━━ DATA BELOW ━━
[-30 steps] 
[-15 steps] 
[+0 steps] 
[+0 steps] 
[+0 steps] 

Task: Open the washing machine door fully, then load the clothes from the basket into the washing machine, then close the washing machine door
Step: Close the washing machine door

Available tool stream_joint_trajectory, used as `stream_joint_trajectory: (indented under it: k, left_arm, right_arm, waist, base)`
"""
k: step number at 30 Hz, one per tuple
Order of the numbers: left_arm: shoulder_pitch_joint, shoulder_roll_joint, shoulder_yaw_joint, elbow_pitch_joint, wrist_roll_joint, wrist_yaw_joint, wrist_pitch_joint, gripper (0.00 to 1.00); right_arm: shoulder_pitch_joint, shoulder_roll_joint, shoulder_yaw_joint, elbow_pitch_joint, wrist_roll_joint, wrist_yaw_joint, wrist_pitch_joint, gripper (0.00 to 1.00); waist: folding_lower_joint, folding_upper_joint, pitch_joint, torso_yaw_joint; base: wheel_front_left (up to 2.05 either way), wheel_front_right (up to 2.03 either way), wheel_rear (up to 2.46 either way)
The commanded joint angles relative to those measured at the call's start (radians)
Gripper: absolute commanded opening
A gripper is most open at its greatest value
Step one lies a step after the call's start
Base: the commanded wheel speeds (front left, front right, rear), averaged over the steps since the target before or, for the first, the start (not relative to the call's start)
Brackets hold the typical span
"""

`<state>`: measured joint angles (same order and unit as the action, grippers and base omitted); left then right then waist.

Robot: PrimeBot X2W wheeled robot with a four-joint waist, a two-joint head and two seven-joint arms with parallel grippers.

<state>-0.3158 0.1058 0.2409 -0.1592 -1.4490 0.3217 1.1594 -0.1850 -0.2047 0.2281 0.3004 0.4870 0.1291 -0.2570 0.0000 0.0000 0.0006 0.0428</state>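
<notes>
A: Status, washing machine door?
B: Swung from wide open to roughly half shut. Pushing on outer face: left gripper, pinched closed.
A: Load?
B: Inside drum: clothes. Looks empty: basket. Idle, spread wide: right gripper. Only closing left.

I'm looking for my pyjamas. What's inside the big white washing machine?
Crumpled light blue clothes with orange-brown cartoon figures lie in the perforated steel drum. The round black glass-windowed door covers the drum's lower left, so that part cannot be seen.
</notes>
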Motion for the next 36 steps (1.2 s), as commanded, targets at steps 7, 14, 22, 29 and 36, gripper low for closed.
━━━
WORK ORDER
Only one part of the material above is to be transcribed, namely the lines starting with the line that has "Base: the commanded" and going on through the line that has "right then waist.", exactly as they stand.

ANSWER TO THIS PROBLEM
Base: the commanded wheel speeds (front left, front right, rear), averaged over the steps since the target before or, for the first, the start (not relative to the call's start)
Brackets hold the typical span
"""

`<state>`: measured joint angles (same order and unit as the action, grippers and base omitted); left then right then waist.

The output returned above is complete.